### ACTIVITY
Write out again the entries from the first line to the line that includes "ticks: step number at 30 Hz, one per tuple", keeping both of those lines.

### ENTRIES SHOWN
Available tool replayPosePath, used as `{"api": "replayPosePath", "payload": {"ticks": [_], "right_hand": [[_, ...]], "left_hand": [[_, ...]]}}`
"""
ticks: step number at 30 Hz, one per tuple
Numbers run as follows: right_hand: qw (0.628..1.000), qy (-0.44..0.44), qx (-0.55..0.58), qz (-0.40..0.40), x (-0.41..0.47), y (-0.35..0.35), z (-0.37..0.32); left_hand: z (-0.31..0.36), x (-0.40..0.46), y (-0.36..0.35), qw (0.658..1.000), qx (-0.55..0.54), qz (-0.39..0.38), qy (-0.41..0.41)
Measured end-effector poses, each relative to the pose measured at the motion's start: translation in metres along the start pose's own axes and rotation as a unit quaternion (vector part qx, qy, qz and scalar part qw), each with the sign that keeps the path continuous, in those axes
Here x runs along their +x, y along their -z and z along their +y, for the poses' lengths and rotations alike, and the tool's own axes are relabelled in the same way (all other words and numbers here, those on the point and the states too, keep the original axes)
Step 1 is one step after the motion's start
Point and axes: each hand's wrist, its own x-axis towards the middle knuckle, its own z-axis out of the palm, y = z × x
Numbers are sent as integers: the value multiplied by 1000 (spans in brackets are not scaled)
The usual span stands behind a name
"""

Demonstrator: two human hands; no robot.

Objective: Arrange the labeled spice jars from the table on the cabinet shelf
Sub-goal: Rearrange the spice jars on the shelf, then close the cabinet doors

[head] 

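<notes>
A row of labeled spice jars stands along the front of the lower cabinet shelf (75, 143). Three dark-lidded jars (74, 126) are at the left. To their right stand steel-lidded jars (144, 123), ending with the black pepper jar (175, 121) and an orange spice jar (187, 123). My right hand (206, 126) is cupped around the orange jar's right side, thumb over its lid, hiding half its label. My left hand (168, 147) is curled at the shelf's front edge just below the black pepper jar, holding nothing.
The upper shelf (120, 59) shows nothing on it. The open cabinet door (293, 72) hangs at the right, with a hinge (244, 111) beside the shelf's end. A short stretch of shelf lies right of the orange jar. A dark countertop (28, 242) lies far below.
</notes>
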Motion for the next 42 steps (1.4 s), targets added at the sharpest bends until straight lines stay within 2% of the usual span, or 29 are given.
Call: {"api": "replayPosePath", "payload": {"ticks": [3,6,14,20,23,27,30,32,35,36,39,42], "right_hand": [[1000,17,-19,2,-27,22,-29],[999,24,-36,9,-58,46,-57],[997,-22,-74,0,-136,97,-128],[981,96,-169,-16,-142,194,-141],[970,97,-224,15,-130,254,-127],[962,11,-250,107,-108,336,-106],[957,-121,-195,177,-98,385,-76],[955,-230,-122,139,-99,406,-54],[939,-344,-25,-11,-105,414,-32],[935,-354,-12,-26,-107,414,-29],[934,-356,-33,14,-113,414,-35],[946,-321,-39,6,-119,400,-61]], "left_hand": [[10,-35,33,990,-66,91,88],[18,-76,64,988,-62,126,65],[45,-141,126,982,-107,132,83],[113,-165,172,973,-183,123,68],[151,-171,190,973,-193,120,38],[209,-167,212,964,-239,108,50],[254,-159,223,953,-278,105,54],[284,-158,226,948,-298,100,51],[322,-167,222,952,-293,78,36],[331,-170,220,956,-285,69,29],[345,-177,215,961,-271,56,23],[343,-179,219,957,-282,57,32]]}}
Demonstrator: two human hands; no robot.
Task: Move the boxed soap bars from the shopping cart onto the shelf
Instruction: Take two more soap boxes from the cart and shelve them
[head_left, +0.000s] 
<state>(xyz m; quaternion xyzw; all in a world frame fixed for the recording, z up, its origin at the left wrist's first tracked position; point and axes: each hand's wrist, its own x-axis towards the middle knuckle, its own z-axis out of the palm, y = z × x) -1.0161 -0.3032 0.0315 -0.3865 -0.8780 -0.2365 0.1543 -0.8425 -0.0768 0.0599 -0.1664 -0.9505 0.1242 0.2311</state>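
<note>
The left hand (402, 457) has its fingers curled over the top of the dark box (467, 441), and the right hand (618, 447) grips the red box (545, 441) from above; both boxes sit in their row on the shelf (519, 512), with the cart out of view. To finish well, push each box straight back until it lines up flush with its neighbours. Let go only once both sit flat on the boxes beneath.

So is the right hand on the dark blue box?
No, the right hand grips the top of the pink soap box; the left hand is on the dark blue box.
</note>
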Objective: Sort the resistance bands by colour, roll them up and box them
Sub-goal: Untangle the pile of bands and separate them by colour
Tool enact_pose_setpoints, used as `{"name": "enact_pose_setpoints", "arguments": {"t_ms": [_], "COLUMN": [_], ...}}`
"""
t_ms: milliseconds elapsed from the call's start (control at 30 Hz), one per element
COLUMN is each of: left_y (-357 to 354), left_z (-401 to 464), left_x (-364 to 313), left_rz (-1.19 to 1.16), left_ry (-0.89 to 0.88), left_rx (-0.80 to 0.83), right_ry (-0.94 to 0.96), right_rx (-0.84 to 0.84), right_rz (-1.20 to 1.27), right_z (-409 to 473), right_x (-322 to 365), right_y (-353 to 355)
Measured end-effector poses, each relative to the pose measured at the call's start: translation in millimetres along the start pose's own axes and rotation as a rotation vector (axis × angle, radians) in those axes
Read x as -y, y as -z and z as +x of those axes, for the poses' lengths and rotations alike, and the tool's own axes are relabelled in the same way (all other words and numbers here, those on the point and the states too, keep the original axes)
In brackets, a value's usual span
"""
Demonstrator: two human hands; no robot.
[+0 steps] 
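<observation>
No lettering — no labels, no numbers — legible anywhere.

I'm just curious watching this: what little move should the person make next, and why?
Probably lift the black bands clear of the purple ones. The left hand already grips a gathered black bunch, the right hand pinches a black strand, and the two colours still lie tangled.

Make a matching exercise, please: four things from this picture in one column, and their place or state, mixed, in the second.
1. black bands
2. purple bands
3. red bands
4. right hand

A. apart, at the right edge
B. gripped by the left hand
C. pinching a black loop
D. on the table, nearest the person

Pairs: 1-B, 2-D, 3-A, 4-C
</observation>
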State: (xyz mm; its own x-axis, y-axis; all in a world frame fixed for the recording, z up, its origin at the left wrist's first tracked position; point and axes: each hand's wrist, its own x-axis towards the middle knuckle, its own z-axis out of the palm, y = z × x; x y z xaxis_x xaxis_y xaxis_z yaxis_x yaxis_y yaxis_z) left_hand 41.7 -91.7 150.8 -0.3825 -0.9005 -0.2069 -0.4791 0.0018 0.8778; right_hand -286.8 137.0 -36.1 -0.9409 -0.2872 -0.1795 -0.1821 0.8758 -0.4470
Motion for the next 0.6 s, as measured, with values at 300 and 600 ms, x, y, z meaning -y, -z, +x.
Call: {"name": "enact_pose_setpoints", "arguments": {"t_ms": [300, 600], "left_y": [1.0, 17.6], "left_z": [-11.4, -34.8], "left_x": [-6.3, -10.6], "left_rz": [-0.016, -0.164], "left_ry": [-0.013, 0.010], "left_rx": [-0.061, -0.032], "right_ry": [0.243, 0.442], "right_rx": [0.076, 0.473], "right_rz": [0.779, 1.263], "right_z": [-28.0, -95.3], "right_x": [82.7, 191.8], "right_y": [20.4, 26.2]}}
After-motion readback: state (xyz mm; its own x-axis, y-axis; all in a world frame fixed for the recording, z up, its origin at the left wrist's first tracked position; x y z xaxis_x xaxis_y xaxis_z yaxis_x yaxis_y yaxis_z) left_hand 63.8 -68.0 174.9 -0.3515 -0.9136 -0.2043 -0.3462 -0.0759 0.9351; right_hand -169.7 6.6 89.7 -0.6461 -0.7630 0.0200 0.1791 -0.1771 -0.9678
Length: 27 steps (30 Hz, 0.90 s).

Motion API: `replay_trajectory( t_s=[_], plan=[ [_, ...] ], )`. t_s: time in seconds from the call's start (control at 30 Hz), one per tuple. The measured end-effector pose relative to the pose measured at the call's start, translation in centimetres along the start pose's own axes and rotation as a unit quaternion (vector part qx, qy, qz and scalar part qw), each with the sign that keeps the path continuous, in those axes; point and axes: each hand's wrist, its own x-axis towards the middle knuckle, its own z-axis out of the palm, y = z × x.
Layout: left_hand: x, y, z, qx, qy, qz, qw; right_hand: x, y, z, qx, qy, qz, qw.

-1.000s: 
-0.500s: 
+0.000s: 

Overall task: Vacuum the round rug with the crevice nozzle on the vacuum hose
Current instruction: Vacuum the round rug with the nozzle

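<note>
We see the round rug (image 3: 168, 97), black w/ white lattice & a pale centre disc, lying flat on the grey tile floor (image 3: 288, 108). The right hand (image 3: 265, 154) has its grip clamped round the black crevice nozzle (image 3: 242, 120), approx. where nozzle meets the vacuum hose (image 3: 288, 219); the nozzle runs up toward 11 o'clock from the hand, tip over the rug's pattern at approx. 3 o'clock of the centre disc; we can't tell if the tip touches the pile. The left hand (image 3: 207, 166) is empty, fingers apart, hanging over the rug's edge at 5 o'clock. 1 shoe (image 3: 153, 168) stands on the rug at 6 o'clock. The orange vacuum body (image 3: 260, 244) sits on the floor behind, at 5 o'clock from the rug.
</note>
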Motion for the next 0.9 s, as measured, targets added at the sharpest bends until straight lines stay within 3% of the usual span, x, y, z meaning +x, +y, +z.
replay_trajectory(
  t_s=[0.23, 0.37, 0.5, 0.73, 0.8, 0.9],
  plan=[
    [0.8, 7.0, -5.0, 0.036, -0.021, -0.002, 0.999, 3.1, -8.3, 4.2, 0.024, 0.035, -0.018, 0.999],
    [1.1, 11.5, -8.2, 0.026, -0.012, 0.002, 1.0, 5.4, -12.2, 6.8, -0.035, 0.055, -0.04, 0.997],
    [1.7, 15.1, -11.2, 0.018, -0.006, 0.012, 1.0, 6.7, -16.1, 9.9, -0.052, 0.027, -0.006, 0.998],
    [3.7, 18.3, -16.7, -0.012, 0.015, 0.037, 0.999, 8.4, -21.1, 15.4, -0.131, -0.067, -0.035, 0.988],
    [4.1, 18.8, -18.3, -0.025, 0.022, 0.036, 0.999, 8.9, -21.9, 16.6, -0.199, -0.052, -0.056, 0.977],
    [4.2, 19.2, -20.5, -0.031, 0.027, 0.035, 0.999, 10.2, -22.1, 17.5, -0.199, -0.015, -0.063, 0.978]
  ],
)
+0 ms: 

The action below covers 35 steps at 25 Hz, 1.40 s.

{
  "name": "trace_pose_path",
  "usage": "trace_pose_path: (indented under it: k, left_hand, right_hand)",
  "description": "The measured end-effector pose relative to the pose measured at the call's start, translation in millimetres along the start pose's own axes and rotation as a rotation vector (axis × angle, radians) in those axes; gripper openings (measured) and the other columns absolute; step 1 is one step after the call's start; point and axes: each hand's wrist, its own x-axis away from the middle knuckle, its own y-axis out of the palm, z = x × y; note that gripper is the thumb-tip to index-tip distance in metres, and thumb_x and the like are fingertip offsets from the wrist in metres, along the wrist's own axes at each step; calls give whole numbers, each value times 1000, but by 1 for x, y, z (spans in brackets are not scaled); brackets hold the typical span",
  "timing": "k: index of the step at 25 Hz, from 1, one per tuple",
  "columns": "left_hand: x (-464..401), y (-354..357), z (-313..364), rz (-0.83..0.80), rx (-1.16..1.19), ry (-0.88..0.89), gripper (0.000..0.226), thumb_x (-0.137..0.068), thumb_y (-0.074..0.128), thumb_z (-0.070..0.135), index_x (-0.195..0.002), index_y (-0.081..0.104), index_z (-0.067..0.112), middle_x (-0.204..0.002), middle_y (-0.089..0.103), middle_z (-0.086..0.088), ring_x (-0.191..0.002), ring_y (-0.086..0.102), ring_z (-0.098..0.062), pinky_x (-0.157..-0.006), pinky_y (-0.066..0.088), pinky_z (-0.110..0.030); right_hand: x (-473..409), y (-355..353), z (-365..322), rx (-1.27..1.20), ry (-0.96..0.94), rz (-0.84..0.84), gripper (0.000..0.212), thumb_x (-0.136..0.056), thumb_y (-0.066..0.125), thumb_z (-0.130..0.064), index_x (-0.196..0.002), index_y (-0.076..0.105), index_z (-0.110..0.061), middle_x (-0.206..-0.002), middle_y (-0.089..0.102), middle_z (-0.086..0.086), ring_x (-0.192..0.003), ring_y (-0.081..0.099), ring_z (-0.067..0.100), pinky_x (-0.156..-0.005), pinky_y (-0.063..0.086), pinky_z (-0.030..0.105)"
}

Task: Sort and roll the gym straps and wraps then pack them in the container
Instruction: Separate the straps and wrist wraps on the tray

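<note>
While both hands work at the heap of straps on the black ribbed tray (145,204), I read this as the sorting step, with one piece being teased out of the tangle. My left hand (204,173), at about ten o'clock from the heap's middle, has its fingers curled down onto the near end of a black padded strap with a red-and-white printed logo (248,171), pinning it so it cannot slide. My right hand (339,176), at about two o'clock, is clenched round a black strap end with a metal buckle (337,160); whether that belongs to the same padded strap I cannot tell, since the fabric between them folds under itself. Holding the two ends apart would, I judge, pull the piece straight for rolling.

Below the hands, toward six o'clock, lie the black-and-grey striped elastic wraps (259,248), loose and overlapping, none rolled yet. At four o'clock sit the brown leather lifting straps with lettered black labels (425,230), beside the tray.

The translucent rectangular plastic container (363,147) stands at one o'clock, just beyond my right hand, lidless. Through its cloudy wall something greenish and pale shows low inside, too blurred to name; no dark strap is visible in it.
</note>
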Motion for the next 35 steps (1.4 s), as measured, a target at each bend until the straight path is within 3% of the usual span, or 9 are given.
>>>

### ANSWER BOX
Available tool replayPosePath, used as `{"api": "replayPosePath", "payload": {"ticks": [_], "right_hand": [[_, ...]], "left_hand": [[_, ...]]}}`
"""
ticks: step number at 30 Hz, one per tuple

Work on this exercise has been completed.